- **THE TASK**
Where the line with "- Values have" appears below, start writing out lines exactly, and finish with the line with "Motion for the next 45", which is included; write out nothing else.

== == ==

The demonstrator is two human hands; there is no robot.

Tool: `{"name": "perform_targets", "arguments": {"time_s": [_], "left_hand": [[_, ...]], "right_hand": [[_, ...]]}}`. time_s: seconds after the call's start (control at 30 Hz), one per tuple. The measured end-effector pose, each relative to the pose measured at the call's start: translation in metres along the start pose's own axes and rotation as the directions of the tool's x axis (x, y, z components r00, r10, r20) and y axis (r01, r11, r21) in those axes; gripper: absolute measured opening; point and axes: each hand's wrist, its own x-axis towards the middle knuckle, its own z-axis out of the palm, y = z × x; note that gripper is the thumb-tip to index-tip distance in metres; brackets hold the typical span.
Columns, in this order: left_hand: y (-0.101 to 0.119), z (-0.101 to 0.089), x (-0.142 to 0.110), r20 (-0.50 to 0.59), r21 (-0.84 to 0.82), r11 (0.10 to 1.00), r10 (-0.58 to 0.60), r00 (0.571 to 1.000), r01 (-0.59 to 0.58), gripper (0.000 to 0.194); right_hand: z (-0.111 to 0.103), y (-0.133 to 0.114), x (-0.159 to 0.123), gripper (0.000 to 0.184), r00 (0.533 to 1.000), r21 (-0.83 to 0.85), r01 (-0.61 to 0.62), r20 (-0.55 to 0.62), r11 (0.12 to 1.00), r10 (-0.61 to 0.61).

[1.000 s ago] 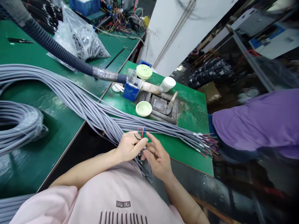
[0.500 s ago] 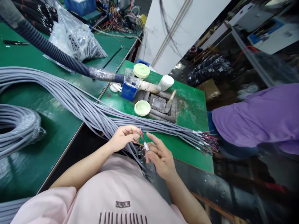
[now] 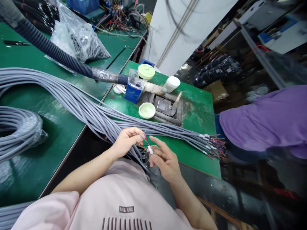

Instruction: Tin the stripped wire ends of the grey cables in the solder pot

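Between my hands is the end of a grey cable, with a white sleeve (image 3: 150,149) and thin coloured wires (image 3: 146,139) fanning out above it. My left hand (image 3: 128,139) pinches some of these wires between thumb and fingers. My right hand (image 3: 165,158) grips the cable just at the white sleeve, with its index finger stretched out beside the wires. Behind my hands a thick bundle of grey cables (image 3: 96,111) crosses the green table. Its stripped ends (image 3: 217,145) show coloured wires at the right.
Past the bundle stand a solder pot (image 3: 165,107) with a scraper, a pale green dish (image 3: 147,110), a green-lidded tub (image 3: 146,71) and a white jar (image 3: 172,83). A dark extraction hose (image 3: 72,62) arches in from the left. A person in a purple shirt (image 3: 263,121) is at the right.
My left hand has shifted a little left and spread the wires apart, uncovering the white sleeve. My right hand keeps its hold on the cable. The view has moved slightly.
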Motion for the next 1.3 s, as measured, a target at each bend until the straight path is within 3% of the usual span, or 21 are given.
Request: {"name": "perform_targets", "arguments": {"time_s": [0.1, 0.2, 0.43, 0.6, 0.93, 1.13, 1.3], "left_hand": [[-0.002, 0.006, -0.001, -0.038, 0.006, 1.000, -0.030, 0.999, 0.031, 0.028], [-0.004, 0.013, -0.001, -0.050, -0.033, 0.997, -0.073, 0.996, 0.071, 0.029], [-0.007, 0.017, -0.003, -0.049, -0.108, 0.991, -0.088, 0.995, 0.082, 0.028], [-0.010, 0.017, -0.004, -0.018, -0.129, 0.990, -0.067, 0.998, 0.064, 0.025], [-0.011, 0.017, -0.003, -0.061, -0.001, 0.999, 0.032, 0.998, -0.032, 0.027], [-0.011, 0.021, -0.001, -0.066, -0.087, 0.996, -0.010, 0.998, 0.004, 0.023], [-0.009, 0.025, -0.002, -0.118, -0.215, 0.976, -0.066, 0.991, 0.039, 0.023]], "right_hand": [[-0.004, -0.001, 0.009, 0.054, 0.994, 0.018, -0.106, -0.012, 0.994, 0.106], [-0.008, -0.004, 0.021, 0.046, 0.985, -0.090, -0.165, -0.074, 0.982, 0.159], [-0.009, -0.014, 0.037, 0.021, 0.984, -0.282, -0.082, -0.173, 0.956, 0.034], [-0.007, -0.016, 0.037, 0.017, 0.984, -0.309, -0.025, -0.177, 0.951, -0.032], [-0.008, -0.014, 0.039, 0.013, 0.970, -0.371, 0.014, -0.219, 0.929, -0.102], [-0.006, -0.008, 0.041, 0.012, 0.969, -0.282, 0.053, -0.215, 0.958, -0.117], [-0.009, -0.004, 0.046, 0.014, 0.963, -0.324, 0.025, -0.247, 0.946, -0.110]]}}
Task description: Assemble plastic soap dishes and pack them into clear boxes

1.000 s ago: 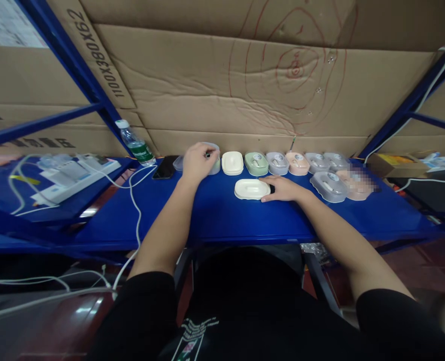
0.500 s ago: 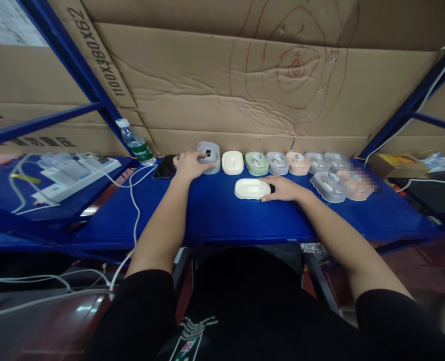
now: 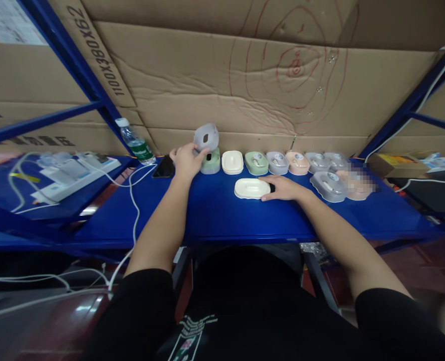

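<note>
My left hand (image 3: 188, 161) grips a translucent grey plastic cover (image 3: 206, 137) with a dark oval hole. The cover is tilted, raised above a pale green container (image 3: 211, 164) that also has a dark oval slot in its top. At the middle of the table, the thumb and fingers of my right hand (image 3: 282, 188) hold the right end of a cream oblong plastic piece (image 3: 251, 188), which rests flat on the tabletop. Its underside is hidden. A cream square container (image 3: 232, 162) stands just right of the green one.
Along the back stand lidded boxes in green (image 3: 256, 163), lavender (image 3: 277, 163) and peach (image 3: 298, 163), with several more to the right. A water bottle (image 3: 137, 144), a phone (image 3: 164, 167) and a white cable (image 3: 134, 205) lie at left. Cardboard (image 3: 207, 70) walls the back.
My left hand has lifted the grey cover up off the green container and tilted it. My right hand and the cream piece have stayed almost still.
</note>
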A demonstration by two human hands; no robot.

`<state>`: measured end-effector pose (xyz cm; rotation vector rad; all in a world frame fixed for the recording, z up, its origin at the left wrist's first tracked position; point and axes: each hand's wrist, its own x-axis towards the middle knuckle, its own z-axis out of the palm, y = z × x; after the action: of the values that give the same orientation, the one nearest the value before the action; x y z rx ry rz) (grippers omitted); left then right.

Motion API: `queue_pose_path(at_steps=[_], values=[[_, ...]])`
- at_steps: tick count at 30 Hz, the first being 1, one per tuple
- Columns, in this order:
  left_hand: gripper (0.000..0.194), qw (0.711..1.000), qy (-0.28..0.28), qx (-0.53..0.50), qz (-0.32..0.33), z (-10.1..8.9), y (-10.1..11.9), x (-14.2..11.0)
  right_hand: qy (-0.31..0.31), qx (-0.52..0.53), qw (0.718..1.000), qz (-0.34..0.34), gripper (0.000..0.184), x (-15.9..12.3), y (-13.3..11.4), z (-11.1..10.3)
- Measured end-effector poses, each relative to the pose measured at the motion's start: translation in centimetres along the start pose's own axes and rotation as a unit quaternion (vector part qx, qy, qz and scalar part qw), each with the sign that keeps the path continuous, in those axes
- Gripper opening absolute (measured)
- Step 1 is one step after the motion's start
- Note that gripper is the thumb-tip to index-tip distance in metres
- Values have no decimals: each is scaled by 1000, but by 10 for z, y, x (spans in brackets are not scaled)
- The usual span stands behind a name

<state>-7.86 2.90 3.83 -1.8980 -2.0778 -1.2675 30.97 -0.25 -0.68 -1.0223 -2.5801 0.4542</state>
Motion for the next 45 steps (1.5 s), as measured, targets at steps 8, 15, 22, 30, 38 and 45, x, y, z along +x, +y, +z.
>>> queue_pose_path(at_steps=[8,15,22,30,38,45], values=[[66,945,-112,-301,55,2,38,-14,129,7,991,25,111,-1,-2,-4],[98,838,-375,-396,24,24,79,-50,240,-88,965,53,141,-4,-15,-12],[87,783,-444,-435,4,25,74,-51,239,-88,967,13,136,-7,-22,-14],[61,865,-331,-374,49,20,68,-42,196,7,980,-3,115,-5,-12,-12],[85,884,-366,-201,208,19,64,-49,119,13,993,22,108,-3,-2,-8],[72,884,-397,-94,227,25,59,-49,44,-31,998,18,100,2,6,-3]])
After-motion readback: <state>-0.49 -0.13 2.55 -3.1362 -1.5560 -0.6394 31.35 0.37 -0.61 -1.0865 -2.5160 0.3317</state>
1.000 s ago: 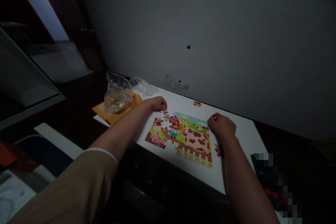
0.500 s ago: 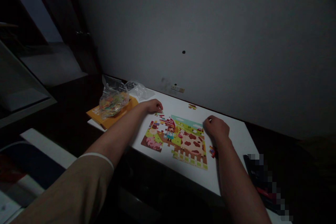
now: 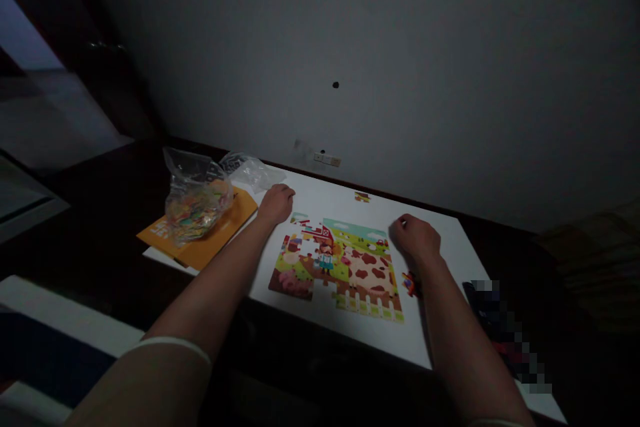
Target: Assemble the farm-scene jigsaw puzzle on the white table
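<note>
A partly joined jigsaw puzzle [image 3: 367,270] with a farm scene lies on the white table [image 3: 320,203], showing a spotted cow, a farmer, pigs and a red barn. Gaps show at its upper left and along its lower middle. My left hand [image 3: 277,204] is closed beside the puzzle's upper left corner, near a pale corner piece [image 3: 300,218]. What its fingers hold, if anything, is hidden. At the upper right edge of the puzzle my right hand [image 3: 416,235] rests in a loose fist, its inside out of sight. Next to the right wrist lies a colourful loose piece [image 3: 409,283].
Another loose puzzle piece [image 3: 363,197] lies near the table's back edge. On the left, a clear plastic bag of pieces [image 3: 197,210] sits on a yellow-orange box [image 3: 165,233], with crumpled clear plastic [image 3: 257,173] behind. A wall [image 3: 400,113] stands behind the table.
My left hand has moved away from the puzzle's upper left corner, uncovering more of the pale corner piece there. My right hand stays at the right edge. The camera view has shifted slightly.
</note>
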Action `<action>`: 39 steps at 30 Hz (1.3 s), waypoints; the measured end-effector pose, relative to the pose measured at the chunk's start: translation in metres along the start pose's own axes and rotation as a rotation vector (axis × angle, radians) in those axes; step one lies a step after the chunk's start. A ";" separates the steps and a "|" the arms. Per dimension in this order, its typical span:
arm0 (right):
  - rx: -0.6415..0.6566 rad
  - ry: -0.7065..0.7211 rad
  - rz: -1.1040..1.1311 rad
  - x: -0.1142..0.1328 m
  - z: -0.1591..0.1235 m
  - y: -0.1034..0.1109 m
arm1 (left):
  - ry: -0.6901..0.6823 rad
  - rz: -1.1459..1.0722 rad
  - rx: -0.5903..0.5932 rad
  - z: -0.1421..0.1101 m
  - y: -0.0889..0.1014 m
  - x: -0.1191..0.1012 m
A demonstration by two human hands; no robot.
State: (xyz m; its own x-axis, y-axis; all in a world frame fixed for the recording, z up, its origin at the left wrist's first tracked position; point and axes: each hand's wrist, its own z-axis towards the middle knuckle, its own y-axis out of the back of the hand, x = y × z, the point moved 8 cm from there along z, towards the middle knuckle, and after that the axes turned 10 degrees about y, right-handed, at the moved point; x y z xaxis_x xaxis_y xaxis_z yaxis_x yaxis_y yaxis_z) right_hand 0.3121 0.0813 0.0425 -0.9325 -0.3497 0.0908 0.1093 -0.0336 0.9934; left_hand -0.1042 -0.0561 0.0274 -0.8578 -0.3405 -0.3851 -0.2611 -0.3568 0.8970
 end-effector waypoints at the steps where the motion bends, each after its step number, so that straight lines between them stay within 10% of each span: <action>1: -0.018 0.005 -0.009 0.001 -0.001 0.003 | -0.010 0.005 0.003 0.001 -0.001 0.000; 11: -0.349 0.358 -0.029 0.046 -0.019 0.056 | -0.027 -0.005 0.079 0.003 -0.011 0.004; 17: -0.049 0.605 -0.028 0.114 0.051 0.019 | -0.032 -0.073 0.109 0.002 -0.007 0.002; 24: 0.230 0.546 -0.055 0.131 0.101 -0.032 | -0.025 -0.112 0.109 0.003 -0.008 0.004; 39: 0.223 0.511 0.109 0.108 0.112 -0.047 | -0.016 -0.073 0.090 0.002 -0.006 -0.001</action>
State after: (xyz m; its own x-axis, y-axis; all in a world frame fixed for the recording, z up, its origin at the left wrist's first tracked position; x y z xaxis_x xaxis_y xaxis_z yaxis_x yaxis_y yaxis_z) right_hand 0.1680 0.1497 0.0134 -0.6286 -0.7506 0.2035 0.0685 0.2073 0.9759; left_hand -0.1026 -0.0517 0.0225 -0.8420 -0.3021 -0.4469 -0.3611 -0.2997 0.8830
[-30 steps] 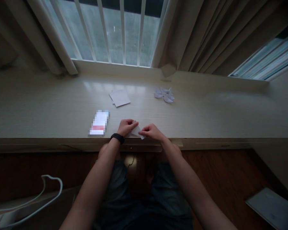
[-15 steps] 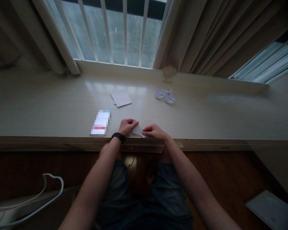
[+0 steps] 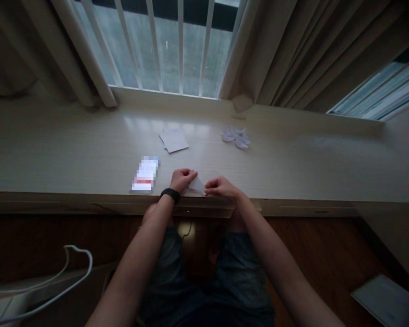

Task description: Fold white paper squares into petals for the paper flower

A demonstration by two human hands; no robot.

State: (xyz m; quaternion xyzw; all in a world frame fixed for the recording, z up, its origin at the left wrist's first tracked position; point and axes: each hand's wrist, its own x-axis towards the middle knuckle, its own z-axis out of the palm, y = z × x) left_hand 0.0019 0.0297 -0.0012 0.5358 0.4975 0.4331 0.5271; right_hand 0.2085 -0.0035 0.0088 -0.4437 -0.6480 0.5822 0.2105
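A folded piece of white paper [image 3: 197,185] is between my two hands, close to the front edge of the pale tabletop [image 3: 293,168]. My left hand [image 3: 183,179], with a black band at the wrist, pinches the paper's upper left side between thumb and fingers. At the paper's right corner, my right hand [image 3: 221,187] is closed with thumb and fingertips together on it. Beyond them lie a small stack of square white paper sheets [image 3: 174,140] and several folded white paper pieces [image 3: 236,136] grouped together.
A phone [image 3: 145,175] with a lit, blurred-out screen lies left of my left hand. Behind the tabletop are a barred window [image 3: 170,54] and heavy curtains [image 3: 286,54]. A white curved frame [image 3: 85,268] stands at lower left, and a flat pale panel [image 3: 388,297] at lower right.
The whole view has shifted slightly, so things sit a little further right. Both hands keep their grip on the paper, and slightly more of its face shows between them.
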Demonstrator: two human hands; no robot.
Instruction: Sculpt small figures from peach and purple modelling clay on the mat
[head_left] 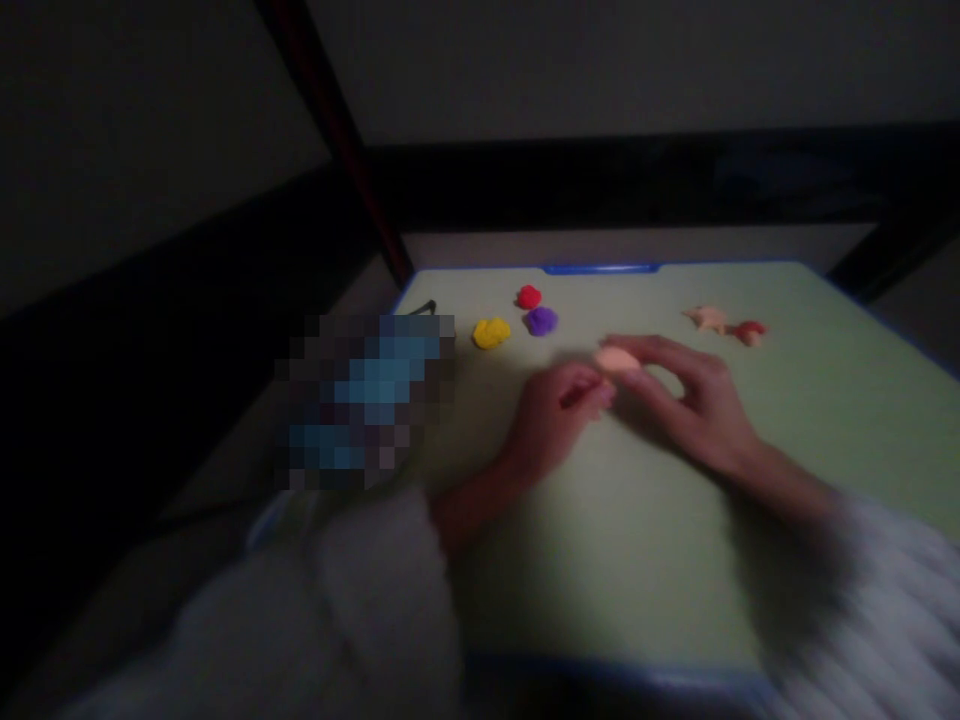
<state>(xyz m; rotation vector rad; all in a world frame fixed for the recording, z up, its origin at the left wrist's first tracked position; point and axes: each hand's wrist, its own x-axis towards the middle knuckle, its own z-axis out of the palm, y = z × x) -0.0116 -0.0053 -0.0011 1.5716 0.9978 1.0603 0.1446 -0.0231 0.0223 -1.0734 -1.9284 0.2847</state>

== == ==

- **TASK OUTPUT**
- Values have no decimals: each is scaled by 1000, but by 10 for z, y, x (spans in brackets are not scaled)
- The usual span stands behind a name

<state>-7.86 2.90 3.83 -1.8980 -2.0778 -1.2675 30.97 -0.25 -0.68 -1.0223 -2.5801 0.4542</state>
Motion for the next 45 steps (1.5 s), as measured, targets at steps 8, 15, 22, 30, 38 and 45, x, y, z along +x, +y, +z.

There's nothing left to add to the output.